Unlike some story tellers, although Anderson approaches the traditional devices with free reign, he never loses sight of their psychological and spiritual import and consequently, whilst sometimes apparently piling device upon device in wild profusion, there is always a satisfying, not to say, profound pay off to his seemingly more fantastical meanderings.

In these posts then, rather than retell the story, we intend to focus on aspects of the tale in order to investigate and elucidate the psychological and spiritual components of the story as a whole.

The Marsh King himself, though central to the plot, plays a comparatively minor role in the story, appearing just once, initially disguised as a tree stump.

It is a cunning disguise which gives the foul fellow the opportunity to drag an unsuspecting princess to her apparent doom beneath the marshes.

But wait, how did such a delicate, pretty one find herself on the edge of a marsh in Denmark?

She was sent from Egypt by her dying father to look for the antidote to his wasting disease.

And how did she get there?

She donned a feathered cloak and flew there as a swan.

Then, why didn’t she simply re-don the cloak and fly away when the Swamp Man revealed himself to her?

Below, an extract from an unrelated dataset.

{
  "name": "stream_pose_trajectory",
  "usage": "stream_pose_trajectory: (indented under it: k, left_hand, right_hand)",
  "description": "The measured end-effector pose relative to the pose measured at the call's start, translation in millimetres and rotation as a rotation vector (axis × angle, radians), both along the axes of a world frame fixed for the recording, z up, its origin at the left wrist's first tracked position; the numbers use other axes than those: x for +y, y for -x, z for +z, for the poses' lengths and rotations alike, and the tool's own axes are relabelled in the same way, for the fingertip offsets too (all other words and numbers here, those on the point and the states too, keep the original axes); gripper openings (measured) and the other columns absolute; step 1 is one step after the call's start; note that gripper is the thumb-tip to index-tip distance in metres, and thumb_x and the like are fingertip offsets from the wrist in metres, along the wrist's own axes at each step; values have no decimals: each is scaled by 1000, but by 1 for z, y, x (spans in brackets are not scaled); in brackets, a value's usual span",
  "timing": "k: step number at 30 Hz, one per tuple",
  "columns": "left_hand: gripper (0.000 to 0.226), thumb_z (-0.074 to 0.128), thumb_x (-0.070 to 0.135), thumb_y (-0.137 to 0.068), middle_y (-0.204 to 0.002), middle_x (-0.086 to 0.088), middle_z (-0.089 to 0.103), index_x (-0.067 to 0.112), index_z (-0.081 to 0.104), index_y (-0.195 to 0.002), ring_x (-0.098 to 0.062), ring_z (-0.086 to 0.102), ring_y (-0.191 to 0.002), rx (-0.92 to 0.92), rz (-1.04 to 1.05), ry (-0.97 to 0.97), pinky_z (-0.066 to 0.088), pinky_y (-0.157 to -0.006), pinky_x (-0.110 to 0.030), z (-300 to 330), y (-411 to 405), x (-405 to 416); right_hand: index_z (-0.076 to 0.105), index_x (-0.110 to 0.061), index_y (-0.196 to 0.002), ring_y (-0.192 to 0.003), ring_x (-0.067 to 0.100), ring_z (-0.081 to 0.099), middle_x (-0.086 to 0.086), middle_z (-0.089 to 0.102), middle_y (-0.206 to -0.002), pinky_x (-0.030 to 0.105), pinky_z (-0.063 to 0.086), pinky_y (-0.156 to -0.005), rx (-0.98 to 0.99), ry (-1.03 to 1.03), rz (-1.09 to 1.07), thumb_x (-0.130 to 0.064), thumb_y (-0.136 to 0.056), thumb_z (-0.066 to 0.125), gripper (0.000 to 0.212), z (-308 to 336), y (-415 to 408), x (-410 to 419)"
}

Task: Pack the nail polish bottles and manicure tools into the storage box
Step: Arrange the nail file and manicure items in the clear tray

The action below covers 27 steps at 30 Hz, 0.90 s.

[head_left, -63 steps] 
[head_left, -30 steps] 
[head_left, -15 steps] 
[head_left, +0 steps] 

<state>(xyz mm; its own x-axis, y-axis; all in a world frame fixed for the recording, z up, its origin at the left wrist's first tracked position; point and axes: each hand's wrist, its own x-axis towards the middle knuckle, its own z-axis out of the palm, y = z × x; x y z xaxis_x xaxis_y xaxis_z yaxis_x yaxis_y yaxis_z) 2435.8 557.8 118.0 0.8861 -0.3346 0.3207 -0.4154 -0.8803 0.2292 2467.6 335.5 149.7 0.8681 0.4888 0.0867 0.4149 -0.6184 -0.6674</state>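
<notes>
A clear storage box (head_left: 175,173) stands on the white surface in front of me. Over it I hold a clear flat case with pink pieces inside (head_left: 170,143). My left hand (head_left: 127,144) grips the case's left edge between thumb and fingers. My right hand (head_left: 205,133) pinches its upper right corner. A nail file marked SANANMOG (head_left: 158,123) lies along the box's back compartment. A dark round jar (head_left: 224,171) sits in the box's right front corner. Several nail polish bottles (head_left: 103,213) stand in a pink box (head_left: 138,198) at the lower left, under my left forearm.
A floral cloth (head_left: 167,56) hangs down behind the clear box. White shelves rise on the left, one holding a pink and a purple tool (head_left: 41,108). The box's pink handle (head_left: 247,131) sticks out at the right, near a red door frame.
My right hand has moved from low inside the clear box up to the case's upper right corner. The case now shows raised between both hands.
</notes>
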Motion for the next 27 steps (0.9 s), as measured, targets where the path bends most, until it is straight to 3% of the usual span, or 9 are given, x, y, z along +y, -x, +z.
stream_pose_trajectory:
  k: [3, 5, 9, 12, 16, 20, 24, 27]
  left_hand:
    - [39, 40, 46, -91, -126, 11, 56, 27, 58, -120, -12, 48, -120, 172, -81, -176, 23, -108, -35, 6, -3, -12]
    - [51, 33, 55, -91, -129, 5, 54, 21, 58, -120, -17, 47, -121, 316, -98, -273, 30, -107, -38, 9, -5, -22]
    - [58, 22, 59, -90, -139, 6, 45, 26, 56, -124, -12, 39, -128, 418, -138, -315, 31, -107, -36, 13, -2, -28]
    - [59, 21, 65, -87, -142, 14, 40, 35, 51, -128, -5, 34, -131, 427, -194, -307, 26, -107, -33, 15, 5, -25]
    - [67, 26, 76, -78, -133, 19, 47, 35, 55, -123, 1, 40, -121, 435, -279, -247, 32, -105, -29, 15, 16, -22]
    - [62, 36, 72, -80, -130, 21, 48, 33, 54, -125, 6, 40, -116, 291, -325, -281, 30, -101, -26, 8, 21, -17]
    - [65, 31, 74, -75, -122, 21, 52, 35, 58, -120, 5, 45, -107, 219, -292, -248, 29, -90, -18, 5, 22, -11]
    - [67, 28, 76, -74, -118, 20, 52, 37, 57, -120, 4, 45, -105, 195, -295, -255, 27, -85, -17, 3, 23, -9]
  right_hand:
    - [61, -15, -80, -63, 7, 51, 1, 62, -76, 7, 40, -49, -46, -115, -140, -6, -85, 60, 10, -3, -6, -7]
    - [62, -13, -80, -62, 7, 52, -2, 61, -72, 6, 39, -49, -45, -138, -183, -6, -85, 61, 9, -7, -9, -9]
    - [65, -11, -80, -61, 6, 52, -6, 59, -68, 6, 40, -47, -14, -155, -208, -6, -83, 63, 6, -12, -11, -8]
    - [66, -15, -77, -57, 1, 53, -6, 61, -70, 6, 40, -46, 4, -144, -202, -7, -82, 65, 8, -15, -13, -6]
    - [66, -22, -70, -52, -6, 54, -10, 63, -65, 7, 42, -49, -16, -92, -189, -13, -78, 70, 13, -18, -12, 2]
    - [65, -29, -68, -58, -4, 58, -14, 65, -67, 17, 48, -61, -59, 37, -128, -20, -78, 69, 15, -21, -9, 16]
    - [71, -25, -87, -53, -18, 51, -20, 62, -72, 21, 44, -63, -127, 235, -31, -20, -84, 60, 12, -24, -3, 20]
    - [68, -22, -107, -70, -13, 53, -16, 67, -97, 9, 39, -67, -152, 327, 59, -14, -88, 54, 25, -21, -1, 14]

Because her jealous sisters, who had flown with her, stole her cloak and destroyed it…

Spatially, the construct is no less dazzling.

Here, as in most traditional stories the horizontal polarity of Egypt and Denmark constitutes a world and its other-realm.

The Outer, wasteland, can only be re-invigorated from the Inner depths which appear to be somewhat murky.

The healing herb reputedly grows in a bog, the domain of the Marsh King.

Already, the mix of natural metaphor and deep psychological insight  begins to weave its ancient magic.